2. The Assistant General Manager Marketing and Business Planning
Department, Bhilai Steel Plant, Steel Authority Of India Limited, Bhilai
Steel Plant, Police Station Bhilai, District- Durg- 490021 Chhattisgarh.
3. Mjunction Services Limited Godrej Waterside, 3rd Floor, Tower 1, Plot V,
Block DP, Sector V, Salt Lake, Kolkata- 700091, West Bengal.
4. M/s ACC Limited Jamul Cement Works, District- Durg 490024,
Chhattisgarh.
---Respondents
For Petitioner : Shri Kshitiz Sharma, Advocate.
For Respondent 1&2: Dr. Saurabh Pandey, Advocate.

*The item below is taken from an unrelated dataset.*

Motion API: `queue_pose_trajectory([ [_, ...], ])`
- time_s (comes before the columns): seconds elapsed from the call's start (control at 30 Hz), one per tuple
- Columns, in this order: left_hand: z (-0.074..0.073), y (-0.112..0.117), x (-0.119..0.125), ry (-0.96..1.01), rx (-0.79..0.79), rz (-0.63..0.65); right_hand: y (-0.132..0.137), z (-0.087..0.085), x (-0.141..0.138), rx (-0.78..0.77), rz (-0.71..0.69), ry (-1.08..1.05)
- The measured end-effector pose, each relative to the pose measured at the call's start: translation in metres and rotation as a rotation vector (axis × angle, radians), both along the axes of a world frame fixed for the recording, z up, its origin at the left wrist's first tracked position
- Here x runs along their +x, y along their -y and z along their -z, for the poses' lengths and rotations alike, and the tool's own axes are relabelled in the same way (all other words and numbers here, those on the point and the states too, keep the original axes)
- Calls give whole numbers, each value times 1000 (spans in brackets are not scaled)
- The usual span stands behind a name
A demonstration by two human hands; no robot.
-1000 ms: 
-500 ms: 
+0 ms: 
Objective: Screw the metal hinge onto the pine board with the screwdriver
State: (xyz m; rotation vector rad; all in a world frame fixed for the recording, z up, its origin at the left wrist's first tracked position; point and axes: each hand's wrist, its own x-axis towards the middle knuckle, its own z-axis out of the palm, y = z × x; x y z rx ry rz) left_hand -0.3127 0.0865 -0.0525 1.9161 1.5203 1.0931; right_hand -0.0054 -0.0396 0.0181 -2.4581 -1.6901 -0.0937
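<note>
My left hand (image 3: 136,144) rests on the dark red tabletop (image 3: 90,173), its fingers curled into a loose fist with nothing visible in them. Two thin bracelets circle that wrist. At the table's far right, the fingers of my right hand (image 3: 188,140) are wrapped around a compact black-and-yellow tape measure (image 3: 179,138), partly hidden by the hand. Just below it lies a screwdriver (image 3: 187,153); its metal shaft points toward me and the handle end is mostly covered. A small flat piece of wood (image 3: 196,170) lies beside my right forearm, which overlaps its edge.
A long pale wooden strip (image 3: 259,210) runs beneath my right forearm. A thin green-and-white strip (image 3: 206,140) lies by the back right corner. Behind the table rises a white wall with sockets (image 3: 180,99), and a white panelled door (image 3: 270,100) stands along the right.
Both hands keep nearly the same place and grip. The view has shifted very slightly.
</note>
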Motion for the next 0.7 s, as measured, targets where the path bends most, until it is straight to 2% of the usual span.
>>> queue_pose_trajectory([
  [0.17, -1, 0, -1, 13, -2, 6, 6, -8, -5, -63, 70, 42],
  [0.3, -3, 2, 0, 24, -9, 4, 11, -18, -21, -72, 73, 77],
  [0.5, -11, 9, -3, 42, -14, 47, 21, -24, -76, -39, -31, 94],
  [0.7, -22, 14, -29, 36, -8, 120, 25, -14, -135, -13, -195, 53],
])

Hon'ble Shri Justice P. Sam Koshy
Order on Board
28.01.2020
1. Challenge in the present writ petition is to the order dated 21.12.2019 and 24.12.2019 whereby the respondents No.1&2 have issued a fresh sale offer to the respondent No.4 and thereafter have intimated the petitioner in respect of cancellation of his sale offer.

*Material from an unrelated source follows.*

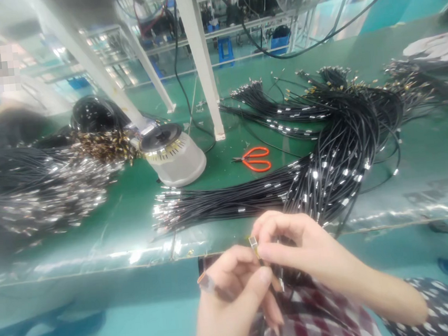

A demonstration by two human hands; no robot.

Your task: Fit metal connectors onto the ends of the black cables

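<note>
My left hand [234,296] is closed around a thin black cable just in front of the bench edge. The fingers of my right hand [290,243] pinch a small pale, shiny piece [254,242] at the cable's upper end; whether it is a label or a connector I cannot tell. Much of the cable is hidden by my fingers. Just beyond my hands, a thick bundle of black cables [246,192] with white tags lies along the bench, its pale ends pointing left.
Orange-handled scissors [258,159] lie on the green bench [224,173]. A grey-white round dispenser [179,161] stands left of them, near a white post [200,59]. More cable bundles [51,184] pile up at the left. Dark cords hang overhead.
</note>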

2. The contention of the petitioner is that, the petitioner had already intimated the authorities concerned vide e-mail dated 26.12.2019 which was a legal notice issued on behalf of the petitioner to cancel the sale offer issued to other buyers and float a fresh offer letter. Further contention of the petitioner is that the sale offer issued to the respondent No.4 is before cancellation of the sale offer issued to the petitioner therefore also the action is bad in law.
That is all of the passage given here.